__ACTION ITEM__
Please copy the data exactly as it stands, minus the images.

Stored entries
- - - - -

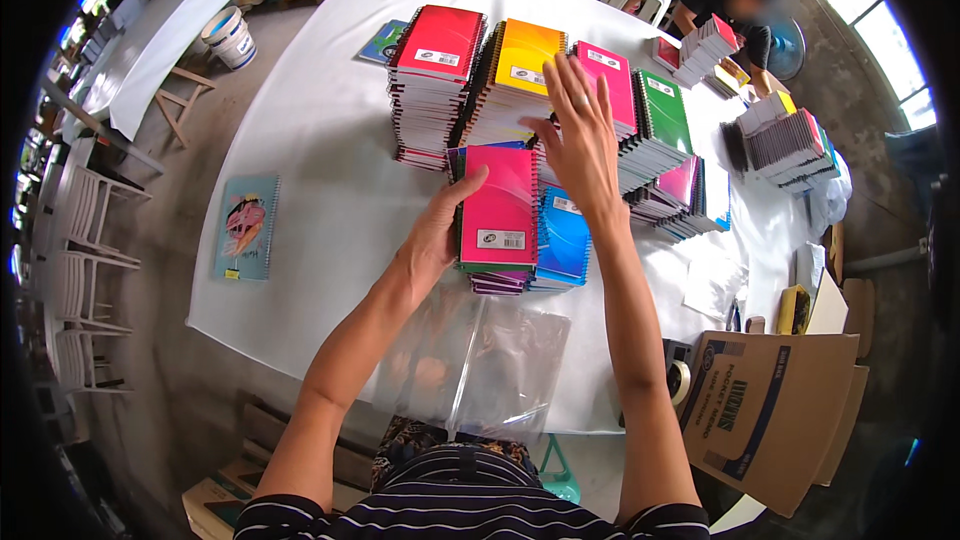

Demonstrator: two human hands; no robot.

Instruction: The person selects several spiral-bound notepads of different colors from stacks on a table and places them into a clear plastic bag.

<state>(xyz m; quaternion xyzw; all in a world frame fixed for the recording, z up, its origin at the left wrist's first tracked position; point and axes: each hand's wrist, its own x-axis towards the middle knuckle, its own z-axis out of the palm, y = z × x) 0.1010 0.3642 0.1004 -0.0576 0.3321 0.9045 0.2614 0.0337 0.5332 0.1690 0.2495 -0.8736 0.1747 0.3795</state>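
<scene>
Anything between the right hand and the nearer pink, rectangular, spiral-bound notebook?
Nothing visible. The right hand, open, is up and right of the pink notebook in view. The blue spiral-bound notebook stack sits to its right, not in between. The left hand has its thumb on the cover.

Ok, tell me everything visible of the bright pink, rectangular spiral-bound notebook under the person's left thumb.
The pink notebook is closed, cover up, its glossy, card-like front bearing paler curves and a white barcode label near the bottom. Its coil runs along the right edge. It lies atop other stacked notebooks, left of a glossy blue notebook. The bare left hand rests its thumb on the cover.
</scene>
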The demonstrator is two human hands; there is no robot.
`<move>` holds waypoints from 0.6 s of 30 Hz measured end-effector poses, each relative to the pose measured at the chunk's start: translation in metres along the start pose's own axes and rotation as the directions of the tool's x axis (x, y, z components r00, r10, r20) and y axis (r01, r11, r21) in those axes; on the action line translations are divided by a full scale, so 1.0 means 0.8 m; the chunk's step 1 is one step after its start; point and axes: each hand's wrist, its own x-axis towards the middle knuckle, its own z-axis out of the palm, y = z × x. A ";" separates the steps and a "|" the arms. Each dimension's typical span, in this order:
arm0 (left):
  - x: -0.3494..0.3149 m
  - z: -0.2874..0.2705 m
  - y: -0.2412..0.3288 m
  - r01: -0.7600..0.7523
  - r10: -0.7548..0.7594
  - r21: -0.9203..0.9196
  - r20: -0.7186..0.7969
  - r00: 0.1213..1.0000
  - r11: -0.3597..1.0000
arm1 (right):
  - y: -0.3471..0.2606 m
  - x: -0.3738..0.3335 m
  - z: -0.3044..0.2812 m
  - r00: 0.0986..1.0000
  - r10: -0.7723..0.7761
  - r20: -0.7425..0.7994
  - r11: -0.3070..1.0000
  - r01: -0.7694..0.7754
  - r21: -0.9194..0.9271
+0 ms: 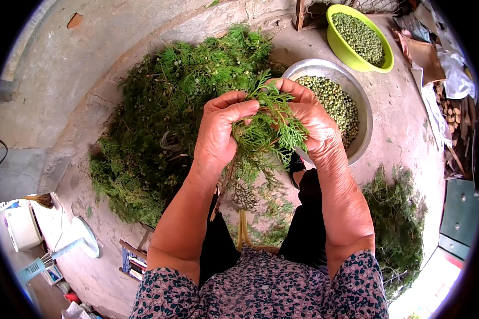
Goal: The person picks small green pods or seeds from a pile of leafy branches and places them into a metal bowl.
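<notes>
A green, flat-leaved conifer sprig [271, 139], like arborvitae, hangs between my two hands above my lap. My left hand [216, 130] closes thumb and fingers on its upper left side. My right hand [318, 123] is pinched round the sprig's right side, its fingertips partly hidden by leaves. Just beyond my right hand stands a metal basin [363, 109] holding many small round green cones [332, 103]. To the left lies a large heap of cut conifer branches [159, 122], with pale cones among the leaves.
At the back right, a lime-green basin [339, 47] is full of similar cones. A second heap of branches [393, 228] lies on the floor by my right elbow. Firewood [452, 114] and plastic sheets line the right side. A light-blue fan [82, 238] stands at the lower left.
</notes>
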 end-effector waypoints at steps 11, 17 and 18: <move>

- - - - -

__RESPONSE AREA__
Demonstrator: two human hands; no robot.

Instruction: The person selects several spiral-bound notepads of different colors from stacks on a table and places them into a clear plastic bag.

<state>(xyz m; quaternion xyzw; all in a world frame fixed for the recording, z up, its origin at the left wrist's first tracked position; point and axes: each hand's wrist, its own x-axis towards the middle knuckle, its own z-axis out of the palm, y = z × x) 0.1010 0.3642 0.1004 -0.0576 0.3321 0.9045 0.2614 0.0337 0.5332 0.1690 0.2495 -0.8736 0.1747 0.3795</state>
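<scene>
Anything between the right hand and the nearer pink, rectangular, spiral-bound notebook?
Nothing visible. The right hand, open, is up and right of the pink notebook in view. The blue spiral-bound notebook stack sits to its right, not in between. The left hand has its thumb on the cover.

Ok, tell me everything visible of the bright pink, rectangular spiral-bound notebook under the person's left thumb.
The pink notebook is closed, cover up, its glossy, card-like front bearing paler curves and a white barcode label near the bottom. Its coil runs along the right edge. It lies atop other stacked notebooks, left of a glossy blue notebook. The bare left hand rests its thumb on the cover.
</scene>
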The demonstrator is two human hands; there is no robot.
`<move>` holds waypoints from 0.6 s of 30 Hz measured end-effector poses, each relative to the pose measured at the chunk's start: translation in metres along the start pose's own axes and rotation as the directions of the tool's x axis (x, y, z components r00, r10, r20) and y axis (r01, r11, r21) in those axes; on the action line translations are divided by a full scale, so 1.0 means 0.8 m; the chunk's step 1 is one step after its start; point and axes: each hand's wrist, its own x-axis towards the middle knuckle, its own z-axis out of the palm, y = z × x. A ";" separates the steps and a "|" the arms. Each dimension's typical span, in this order:
arm0 (left):
  - x: -0.3494..0.3149 m
  - z: -0.2874..0.2705 m
  - y: -0.2412..0.3288 m
  - r01: -0.7600..0.7523
  - r10: -0.7548..0.7594
  - r21: -0.9203..0.9196
  - r20: -0.7186..0.7969
  - r00: 0.1213..1.0000
  - r11: -0.3597..1.0000
arm1 (right):
  - y: -0.3471..0.2606 m
  - x: -0.3738..0.3335 m
  - z: -0.3044..0.2812 m
  - r00: 0.0986..1.0000
  - r10: -0.7723..0.7761
  - r20: -0.7425..0.7994
  - r11: -0.3070..1.0000
  - r01: -0.7694..0.7754
  - r21: -0.9194..0.9271
+0 ms: 
Goal: The person picks small green pods or seeds from a pile of leafy branches and places them into a metal bowl.
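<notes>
A green, flat-leaved conifer sprig [271, 139], like arborvitae, hangs between my two hands above my lap. My left hand [216, 130] closes thumb and fingers on its upper left side. My right hand [318, 123] is pinched round the sprig's right side, its fingertips partly hidden by leaves. Just beyond my right hand stands a metal basin [363, 109] holding many small round green cones [332, 103]. To the left lies a large heap of cut conifer branches [159, 122], with pale cones among the leaves.
At the back right, a lime-green basin [339, 47] is full of similar cones. A second heap of branches [393, 228] lies on the floor by my right elbow. Firewood [452, 114] and plastic sheets line the right side. A light-blue fan [82, 238] stands at the lower left.
</notes>
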 end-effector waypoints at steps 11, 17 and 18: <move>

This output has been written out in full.